0

I have a UTF-8 string in my Ruby code. Due to limitations I want to convert the UTF-8 characters in that string to either their escaped equivalents (such as \u23) or simply convert the whole string to UCS-2. I need to explicitly do this to export the data to a file

I tried to do the following in IRB:

my_string = '7.0mΩ'
my_string.encoding
my_string.encode!(Encode::UCS_2BE)
my_string.encoding

The output of that is:

=> "7.0mΩ"
=> #<Encoding::UTF-8>
=> "7.0m\u2126"
=> #<Encoding::UTF-16BE>

This seemed to work fine (I got "ohm" as 2126) until I was reading data out of an array (in Rails):

data.each_with_index do |entry, idx|
  puts "#{idx} !! #{entry['title']} !! #{entry['value']} !! #{entry['value'].encode!(Encoding::UCS_2BE)}"
end

That results in the error:

incompatible character encodings: UTF-8 and UTF-16BE

I then tried to write a basic file conversion routine:

File.open(target, 'w', encoding: Encoding::UCS_2BE) do |file|
  File.open(source, 'r', encoding: Encoding::UTF_8).each_line do |line|
    output.puts(line)
  end
end

This resulted in all kinds of weird characters in the file.

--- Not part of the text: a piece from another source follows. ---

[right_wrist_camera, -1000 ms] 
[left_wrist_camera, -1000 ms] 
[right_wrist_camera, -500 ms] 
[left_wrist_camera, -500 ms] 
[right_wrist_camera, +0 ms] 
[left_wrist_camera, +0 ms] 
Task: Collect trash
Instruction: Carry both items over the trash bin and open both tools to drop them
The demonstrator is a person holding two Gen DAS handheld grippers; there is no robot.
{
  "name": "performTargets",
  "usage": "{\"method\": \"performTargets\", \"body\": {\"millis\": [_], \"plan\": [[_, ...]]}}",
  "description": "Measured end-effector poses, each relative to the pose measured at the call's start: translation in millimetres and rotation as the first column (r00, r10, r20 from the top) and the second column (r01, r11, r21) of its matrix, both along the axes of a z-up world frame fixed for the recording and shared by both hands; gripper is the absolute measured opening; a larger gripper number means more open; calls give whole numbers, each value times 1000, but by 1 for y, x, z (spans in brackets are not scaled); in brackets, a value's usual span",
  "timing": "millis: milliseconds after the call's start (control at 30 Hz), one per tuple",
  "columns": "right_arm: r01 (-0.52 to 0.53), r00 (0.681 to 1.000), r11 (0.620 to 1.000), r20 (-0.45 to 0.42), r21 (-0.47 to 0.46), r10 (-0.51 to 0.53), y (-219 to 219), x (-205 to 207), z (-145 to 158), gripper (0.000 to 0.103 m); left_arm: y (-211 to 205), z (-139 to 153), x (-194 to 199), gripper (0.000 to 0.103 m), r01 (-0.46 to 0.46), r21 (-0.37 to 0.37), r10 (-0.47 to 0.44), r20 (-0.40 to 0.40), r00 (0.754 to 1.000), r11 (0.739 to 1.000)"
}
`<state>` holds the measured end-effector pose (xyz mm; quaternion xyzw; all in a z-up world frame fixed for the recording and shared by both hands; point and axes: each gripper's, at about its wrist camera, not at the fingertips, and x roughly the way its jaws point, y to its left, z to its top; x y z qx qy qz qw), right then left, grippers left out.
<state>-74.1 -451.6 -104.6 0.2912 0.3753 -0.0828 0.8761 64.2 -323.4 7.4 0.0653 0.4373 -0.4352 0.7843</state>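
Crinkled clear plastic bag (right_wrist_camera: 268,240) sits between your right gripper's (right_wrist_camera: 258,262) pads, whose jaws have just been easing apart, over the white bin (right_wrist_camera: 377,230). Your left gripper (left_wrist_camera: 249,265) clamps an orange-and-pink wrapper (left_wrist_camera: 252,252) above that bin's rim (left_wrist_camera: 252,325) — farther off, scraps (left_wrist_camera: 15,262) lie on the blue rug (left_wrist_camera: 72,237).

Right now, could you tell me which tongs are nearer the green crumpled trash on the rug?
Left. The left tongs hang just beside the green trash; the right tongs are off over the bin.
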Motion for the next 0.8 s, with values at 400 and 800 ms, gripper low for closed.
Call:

Not sure what is going wrong.

Is there a better way to approach this problem of converting UTF-8 data to UCS-2 in Ruby? I really wouldn't mind this actually being changed in the string to \u2126 as a literal part of the string rather than the actual value.

Help!

Temporary Workaround

I monkey-patched this to do what I want. It's not very elegant, but it does the job (and yes, I know it's not pretty... it's just a hack to get what I need):

def hacky_encode
  encoded = self
  unless encoded.ascii_only?
    encoded = scan(/./).map do |char|
      char.ascii_only? ? char : char.unpack('U*').map { |i| '\\u' + i.to_s(16).rjust(4, '0') }
    end.join
  end
  encoed
end

Which can be used:

"7.0mΩ".hacky_encode
el n00b
  • 1,957
  • 7
  • 37
  • 64
  • It's not ruby, but what about using `iconv`? (https://stackoverflow.com/questions/64860/best-way-to-convert-text-files-between-character-sets?rq=1) – Jared Beck Oct 25 '18 at 16:27
  • Something like `string.unpack('U*').map { |i| "\\u" + i.to_s(16).rjust(4, '0') }.join` converts ALL characters, which is not what I'm looking for. – el n00b Oct 25 '18 at 16:28
  • @Jared unfortunately I can't use `iconv`. I get all kinds of weird characters as in the example above, but I cannot expect that to be installed on the machines it runs on. – el n00b Oct 25 '18 at 16:29
  • When you say "export the data to a file" what type of data, and what type of file? Can you just set the encoding in the file itself assuming it contains string data only? – lacostenycoder Oct 25 '18 at 18:41
  • Also, when you say "This resulted in all kinds of weird characters in the file." What are you using to read the file? Whatever it is will need to deal with the encoding you use when creating the file. So there's that. What is the intended purpose of the encoded file? – lacostenycoder Oct 25 '18 at 18:47
  • @lacostenycoder it's data where I don't know what will be coming in as it comes from different sources (unfortunately). I was using just vi to try and read the files on my local machine. – el n00b Oct 26 '18 at 02:21
  • What you have not explained is "who is the intended reader of the file?" That should determine what format you want to encode TO. You shouldn't care what it looks like in vim so long as the intended user of the file will use the encoding you chose to output to. – lacostenycoder Oct 26 '18 at 11:41
  • @lacostenycoder it's intended to be machine readable but the file cannot be read on the opposing end of the spectrum (which I am assuming is a Microsoft SQL Server or C# implementation, I cannot be sure). – el n00b Oct 29 '18 at 15:22

0 Answers0